What needs to be done: Your output should be the exact lines from the start of the data through the line containing "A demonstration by", with no pictures.

┌────────

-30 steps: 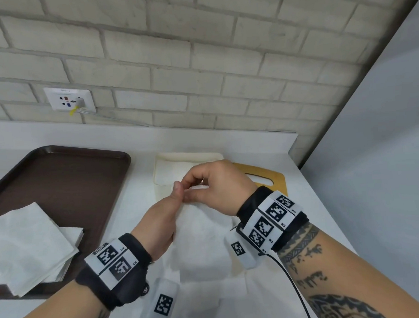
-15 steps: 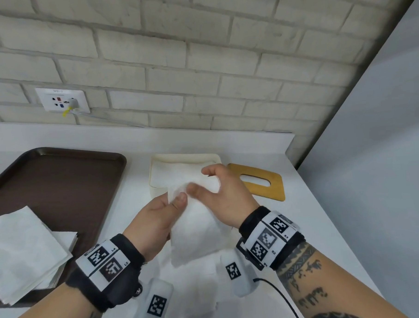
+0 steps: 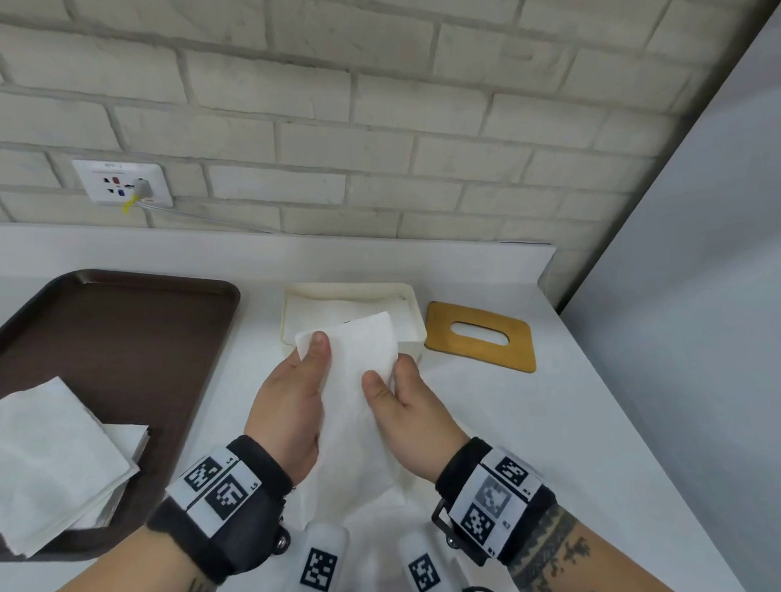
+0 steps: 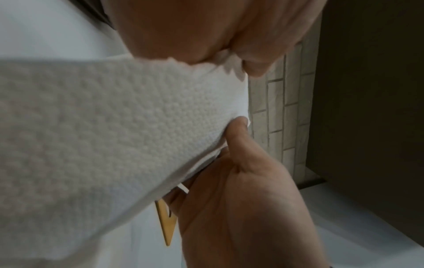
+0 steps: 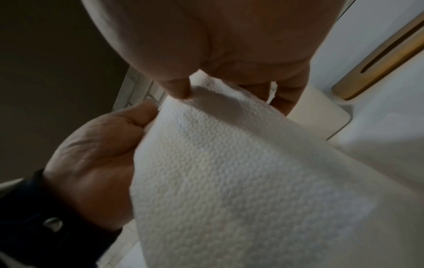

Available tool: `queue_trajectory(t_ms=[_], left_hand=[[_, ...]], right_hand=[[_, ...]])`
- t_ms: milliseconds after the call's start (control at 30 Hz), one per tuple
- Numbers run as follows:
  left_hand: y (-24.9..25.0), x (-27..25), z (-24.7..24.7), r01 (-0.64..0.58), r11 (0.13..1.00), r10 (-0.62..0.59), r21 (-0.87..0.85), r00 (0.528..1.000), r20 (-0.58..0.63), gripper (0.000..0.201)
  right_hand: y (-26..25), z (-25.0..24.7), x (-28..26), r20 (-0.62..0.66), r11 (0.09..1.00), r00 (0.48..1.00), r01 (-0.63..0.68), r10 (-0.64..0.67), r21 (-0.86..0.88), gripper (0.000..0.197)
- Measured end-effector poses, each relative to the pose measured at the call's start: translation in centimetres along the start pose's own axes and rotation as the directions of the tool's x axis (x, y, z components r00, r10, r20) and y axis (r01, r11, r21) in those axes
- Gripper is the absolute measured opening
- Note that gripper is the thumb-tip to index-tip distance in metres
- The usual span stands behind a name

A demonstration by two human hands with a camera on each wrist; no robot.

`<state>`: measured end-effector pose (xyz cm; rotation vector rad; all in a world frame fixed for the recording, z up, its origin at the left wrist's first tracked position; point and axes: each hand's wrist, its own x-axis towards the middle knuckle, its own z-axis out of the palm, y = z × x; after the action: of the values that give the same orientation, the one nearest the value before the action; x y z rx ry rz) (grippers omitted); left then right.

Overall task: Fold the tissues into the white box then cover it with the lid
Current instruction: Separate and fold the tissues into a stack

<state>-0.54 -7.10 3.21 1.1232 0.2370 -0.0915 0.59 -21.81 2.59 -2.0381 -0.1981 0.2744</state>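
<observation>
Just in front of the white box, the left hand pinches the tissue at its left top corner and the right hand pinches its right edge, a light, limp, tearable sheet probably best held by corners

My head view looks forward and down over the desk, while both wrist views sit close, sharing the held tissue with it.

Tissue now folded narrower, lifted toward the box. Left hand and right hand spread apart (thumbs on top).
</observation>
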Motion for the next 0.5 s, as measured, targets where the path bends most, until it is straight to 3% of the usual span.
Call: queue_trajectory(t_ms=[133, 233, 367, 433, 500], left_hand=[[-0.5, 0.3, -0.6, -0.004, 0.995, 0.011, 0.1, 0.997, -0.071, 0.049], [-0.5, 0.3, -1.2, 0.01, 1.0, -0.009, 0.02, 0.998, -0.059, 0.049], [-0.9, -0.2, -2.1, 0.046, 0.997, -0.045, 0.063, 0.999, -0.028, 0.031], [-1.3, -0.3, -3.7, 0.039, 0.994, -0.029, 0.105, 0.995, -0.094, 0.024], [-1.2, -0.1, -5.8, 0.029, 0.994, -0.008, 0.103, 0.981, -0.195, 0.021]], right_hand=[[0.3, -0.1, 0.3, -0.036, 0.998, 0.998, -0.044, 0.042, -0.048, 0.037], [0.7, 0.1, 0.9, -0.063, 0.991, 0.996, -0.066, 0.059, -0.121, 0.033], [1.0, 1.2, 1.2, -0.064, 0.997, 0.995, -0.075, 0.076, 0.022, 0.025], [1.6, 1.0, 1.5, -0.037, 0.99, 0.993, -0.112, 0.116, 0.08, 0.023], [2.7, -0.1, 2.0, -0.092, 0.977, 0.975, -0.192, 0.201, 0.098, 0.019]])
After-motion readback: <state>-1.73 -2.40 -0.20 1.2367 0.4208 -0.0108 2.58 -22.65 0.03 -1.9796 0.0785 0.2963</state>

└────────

Answer space:
-30 steps: 
-15 steps: 
+0 steps: 
+0 steps: 
+0 steps: 

Available tool: `queue_trajectory(t_ms=[_], left_hand=[[_, ...]], right_hand=[[_, ...]])`
- t_ms: milliseconds after the call's start (control at 30 Hz), one per tuple
- Numbers run as follows:
  left_hand: y (-24.9..25.0), x (-27..25), z (-24.7..24.7), r01 (-0.64..0.58), r11 (0.13..1.00), r10 (-0.62..0.59), r21 (-0.87..0.85), r00 (0.528..1.000), r20 (-0.58..0.63), gripper (0.000..0.201)
  right_hand: y (-26..25), z (-25.0..24.7), x (-28..26), r20 (-0.62..0.66), r11 (0.09..1.00), r00 (0.48..1.00), r01 (-0.63..0.68), r10 (-0.64..0.67), r21 (-0.86..0.88), gripper (0.000..0.197)
- Measured end-effector poses, each relative to the pose measured at the call's start: translation in centimetres along the start pose's own axes and rotation as the directions of the tool's x axis (x, y, z components r00, r10, r20) and y axis (r01, r11, r21) in those axes
- Gripper is the absolute measured opening
- Note that gripper is the thumb-tip to index-tip distance in metres
- The usual span stands behind a name

A demonstration by two human hands with a camera on each wrist; no robot.

Nothing remains to be done, and the exercise is complete.